Please give back word for word the lines of the material below between the line containing "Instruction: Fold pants" and the line containing "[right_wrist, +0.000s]", inclusive.

┌─ Data

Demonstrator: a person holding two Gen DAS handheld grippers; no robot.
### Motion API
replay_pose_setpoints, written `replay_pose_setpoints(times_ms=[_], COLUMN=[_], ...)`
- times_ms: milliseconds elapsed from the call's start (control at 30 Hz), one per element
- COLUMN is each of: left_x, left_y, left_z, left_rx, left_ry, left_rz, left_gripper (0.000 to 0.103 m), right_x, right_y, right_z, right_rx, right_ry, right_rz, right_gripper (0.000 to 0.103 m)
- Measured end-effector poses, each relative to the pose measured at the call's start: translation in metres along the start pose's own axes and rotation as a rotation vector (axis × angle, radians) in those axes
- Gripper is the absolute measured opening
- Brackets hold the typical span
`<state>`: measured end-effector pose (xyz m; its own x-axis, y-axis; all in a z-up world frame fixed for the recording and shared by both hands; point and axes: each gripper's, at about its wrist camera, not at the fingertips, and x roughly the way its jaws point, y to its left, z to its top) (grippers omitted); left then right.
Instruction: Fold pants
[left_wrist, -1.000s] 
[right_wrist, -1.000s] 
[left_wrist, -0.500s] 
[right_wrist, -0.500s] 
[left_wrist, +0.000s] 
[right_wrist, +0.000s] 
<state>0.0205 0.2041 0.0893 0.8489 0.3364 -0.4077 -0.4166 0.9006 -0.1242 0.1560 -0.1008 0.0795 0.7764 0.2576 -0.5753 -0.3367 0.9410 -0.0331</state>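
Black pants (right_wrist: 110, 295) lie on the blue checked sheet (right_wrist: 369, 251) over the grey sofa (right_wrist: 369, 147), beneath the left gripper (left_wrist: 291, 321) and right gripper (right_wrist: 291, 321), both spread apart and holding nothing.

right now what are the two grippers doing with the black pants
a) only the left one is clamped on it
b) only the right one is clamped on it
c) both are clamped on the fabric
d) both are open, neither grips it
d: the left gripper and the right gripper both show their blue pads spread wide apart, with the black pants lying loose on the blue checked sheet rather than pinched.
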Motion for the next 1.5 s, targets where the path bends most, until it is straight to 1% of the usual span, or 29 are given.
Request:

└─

* **Expected answer**
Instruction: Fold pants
[left_wrist, -1.000s] 
[right_wrist, -1.000s] 
[left_wrist, -0.500s] 
[right_wrist, -0.500s] 
[left_wrist, +0.000s] 
[right_wrist, +0.000s] 

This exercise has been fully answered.